R K Ganju1, P Dutt, L Wu, W Newman, H Avraham, S Avraham, J E Groopman.   

Abstract

Chemokine receptors are coupled to G-proteins and their activation results in prominent changes in cell migration and growth. The downstream signaling pathways that mediate these effects of chemokines are largely uncharacterized.
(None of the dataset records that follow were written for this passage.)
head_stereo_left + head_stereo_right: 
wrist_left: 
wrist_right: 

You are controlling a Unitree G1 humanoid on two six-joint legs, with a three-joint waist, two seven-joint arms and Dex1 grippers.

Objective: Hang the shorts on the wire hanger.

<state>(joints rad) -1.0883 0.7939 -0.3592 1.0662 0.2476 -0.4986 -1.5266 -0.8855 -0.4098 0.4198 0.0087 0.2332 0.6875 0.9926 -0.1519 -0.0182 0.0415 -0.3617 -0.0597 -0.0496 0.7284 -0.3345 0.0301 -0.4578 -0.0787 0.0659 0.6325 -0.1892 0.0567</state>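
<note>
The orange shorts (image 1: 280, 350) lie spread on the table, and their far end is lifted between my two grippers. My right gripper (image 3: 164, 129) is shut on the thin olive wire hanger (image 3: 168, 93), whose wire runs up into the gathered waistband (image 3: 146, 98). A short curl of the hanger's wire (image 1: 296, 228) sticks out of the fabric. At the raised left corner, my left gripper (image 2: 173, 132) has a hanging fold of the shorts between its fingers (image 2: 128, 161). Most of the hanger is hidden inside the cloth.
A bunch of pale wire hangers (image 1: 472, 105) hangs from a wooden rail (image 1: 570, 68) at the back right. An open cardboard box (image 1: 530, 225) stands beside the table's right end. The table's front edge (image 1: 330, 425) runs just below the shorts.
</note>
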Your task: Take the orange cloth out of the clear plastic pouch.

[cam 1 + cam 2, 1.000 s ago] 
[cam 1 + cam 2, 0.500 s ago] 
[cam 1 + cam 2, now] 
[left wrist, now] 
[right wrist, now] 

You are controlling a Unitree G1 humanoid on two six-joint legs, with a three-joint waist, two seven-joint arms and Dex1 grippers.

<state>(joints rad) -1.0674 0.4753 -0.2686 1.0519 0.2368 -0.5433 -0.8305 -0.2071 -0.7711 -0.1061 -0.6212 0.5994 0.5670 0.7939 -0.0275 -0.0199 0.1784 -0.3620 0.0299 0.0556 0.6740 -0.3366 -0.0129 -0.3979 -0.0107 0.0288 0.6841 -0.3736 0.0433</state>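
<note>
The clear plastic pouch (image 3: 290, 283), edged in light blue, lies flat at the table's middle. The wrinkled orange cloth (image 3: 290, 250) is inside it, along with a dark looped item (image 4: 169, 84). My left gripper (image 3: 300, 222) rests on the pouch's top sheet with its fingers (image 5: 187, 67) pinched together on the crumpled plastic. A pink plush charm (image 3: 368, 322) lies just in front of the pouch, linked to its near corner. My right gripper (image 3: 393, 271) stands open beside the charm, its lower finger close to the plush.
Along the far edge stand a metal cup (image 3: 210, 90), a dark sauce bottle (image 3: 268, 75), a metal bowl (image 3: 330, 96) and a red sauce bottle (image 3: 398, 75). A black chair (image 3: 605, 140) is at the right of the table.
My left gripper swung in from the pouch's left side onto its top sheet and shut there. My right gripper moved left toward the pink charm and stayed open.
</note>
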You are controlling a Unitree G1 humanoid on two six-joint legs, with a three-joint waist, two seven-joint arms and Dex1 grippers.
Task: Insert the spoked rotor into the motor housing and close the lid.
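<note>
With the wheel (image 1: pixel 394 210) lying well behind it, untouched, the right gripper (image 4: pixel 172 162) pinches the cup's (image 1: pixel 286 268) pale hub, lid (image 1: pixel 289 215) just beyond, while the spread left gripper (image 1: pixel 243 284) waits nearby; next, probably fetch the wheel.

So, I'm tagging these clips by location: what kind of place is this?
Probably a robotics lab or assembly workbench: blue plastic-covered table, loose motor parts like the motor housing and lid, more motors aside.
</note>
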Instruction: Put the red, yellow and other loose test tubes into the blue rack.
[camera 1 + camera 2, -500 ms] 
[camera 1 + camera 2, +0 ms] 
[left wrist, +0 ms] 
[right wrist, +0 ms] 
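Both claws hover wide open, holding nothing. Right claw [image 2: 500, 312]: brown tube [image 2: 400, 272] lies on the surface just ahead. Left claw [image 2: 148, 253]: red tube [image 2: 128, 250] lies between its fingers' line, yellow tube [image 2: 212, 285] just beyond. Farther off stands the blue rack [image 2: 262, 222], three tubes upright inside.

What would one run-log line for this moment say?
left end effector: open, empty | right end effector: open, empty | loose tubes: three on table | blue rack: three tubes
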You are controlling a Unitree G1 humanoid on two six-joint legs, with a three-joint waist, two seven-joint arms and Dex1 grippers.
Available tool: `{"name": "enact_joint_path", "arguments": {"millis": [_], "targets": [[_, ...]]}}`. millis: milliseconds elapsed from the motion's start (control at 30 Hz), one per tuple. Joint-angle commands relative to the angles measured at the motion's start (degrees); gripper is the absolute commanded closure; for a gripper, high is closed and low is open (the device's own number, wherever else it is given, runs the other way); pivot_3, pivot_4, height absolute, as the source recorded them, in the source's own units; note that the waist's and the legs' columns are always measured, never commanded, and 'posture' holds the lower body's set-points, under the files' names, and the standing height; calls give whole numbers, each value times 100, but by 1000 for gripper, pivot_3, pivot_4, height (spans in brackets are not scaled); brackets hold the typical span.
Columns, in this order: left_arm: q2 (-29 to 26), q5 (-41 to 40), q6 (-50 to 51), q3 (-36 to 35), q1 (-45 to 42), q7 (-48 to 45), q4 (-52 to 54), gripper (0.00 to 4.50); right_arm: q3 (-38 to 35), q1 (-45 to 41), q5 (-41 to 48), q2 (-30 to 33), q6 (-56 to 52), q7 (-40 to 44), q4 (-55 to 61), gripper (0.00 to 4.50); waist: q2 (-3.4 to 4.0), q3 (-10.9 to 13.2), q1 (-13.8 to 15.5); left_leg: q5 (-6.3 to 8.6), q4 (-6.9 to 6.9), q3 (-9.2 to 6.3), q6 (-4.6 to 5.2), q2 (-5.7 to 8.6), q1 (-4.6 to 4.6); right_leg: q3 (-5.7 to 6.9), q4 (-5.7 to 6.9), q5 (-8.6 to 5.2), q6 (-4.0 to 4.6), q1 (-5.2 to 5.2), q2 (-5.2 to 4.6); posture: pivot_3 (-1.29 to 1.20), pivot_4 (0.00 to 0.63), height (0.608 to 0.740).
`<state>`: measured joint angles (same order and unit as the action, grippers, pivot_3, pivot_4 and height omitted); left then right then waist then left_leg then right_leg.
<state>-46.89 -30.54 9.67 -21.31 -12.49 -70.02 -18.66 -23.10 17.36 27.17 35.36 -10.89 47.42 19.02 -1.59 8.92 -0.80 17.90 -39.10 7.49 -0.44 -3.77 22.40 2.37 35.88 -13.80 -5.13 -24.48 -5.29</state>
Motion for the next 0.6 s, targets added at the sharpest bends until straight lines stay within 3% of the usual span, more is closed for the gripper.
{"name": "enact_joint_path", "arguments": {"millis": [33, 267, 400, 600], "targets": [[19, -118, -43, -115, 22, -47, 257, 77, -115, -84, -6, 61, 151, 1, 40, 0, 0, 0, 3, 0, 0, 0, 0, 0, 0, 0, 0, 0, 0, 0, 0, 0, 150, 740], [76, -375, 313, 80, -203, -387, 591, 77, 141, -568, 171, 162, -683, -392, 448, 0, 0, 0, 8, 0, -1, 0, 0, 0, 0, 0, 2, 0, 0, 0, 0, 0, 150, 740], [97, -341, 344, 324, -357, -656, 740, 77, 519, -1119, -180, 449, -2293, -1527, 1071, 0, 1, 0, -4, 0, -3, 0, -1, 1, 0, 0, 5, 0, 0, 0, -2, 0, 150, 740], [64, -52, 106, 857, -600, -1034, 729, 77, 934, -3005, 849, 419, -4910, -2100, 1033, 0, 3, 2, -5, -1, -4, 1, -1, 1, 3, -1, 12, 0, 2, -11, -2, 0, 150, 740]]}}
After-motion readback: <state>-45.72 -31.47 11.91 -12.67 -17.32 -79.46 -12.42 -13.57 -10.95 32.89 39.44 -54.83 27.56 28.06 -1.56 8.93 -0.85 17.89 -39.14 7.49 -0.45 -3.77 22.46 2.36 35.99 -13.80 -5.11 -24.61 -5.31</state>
Macrophage inflammatory protein 1 beta (MIP 1 beta) binding to its cognate receptor CCR5 resulted in activation of the related adhesion focal tyrosine kinase (RAFTK), with subsequent activation of the cytoskeletal protein paxillin and the down-stream transcriptional activators, c-Jun N-terminal kinase (JNK)/stress-activated protein kinase (SAPK) and p38 mitogen-activated protein (MAP) kinase. Inhibition of RAFTK by a dominant-negative kinase mutant markedly attenuated JNK/ SAPK activity. Thus, RAFTK appears to provide a functional "bridge" for the transmission of CCR5 receptor signaling to the cytoskeleton and nucleus, primary sites of chemotaxis and growth regulation.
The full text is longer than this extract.